**About this exercise:** Your answer is the lines below, exactly, from the one that contains "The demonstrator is" through the one that contains "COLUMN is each", both included.

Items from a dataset
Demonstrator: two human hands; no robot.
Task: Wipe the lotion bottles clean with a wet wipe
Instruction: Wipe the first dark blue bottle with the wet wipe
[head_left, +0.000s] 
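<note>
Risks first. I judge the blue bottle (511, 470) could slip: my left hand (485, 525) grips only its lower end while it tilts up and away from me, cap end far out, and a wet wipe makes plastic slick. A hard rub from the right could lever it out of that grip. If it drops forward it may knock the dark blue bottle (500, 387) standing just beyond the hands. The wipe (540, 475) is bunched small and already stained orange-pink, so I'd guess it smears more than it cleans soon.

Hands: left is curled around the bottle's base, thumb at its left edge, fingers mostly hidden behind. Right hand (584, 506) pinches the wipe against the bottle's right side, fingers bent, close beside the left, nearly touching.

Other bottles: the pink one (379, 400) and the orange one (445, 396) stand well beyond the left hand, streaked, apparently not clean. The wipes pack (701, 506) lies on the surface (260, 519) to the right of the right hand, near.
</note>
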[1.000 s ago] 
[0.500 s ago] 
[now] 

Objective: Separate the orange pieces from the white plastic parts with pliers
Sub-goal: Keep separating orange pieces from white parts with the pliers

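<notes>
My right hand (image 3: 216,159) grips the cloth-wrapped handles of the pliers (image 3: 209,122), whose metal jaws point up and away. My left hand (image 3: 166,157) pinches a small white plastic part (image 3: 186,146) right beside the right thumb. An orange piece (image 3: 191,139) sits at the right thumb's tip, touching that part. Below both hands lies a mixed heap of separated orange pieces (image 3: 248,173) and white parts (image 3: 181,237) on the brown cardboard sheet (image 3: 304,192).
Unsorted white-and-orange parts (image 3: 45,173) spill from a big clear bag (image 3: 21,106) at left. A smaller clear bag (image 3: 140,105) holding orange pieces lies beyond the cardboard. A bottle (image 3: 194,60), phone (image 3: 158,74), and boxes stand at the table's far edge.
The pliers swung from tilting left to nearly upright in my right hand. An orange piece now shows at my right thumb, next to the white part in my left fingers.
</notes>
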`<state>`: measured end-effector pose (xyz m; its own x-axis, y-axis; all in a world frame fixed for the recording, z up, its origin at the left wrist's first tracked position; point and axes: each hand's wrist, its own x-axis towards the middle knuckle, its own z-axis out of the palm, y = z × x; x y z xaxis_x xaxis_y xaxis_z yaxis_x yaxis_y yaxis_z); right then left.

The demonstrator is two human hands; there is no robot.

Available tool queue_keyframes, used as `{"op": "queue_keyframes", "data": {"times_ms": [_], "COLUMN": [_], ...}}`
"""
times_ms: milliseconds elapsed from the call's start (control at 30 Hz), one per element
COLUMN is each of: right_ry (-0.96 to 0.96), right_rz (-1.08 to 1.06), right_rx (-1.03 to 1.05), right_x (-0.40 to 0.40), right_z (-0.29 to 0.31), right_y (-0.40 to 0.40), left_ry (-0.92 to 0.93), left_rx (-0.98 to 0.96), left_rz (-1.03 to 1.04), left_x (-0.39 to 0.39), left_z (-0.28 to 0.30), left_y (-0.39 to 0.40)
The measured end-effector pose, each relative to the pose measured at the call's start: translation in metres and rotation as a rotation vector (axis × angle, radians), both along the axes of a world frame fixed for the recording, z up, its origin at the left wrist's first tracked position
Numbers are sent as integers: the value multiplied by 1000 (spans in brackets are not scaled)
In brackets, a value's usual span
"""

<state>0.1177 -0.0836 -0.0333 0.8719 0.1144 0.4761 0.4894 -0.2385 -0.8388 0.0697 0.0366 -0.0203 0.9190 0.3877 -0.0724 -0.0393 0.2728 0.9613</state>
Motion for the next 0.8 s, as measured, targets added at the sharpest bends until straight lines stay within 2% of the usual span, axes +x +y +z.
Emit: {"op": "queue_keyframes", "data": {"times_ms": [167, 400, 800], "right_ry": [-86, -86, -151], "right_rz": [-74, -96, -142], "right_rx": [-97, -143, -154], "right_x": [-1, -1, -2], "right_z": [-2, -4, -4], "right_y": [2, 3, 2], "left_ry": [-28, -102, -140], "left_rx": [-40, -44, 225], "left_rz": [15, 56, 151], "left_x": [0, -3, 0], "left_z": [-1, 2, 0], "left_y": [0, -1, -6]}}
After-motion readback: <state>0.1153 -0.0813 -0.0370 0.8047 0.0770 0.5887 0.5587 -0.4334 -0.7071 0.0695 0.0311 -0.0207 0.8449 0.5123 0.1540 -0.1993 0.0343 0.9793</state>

**Task result:**
The demonstrator is two human hands; there is no robot.

Available tool queue_keyframes, used as `{"op": "queue_keyframes", "data": {"times_ms": [_], "COLUMN": [_], ...}}`
"""
times_ms: milliseconds elapsed from the call's start (control at 30 Hz), one per element
COLUMN is each of: right_ry (-0.96 to 0.96), right_rz (-1.08 to 1.06), right_rx (-1.03 to 1.05), right_x (-0.40 to 0.40), right_z (-0.29 to 0.31), right_y (-0.40 to 0.40), left_ry (-0.92 to 0.93), left_rx (-0.98 to 0.96), left_rz (-1.03 to 1.04), left_x (-0.39 to 0.39), left_z (-0.28 to 0.30), left_y (-0.39 to 0.40)

Work on this exercise has been completed.